Kashmiri Chai, Kashmir
Noon chai, gulabi chai, Kashmiri tea or pink tea: the traditional tea beverage from Kashmir has many different names. It is a drink that is made with salt, milk and baking soda. The word noon means salt in many languages like Kashmiri, Bengali and Nepali. The word noon is also used in other terms in the Indian subcontinent such a noon-dab which is a Rajasthani salt promise.
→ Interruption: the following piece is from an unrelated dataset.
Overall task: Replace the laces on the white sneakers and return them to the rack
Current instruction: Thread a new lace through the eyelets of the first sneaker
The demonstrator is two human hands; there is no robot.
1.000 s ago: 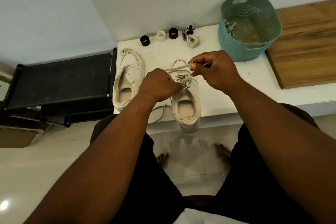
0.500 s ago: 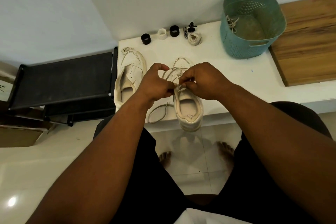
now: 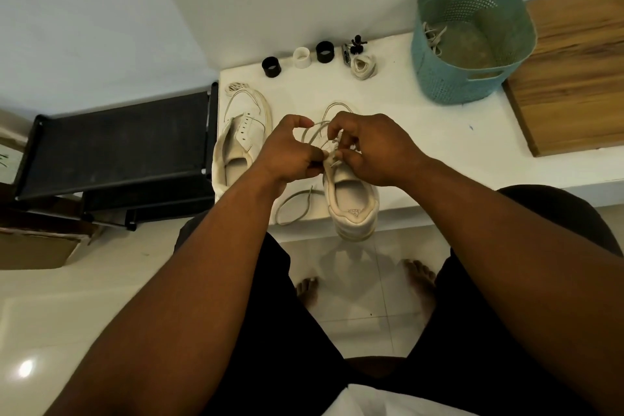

The tea is traditionally made from a special tea leaves, milk, salt and cooked in samavar. A samvar is a metal container which is used to heat and boil water. The container keeps the tea warm by burning a coal inside. The tea is drank two to three times a day. The tea leaves are brewed with baking soda until the pink colour of the tea is achieved. There has to be a correct measurement of the tea otherwise the tea will not turn pink. The pink tea is called tueth which is served with water, salt and milk. There is a belief in Kashmiri folklore that noon chai is refreshing in the heat and resisting the cold in winter.
Yerba Mate, South America
Yerba mate (pronounced yer-bah mah-tay) is an evergreen tree from the holly family which grows in the subtropical forests of Uruguay, Paraguay and the Parana state of Brazil. Its basically like English Breakfast tea for South American people, served when friends and family pop around. Interestingly, it has the same amount of caffeine as coffee but is a grassy infusion that tastes like a smoky green tea. Traditionally, the tea is drunk from a cup made of a dried and hollowed out gourd fruit. Loose yerba mate herbs are placed in the cup and moistened with cold water before simmering water is poured over the mixture and allowed to steep for five minutes. The tea is sipped through a bombilla (straw) which strains the herb. The herbs can be steeped over again and people carry flasks with hot water for that very purpose. Today, the tea has become pretty popular with many South American footballers being pictured drinking yerba mate.